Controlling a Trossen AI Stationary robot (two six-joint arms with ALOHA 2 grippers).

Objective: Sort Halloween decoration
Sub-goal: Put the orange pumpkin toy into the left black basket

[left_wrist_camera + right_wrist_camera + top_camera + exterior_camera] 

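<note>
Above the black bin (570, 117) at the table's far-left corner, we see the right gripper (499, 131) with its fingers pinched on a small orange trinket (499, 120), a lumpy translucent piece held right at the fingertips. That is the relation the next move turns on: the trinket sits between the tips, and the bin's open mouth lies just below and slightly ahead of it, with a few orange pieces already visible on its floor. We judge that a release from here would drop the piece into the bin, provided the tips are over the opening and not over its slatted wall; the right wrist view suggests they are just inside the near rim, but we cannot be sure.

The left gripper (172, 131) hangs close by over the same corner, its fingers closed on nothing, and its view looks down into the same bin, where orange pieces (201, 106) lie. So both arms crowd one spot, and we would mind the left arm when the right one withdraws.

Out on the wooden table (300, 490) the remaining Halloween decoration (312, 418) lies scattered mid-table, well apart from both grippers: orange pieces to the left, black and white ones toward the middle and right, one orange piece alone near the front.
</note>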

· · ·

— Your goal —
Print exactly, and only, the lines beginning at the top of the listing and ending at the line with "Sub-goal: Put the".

— Answer section —
Controlling a Trossen AI Stationary robot (two six-joint arms with ALOHA 2 grippers).

Objective: Sort Halloween decoration
Sub-goal: Put the orange pumpkin toy into the left black basket

The output for this exercise is complete.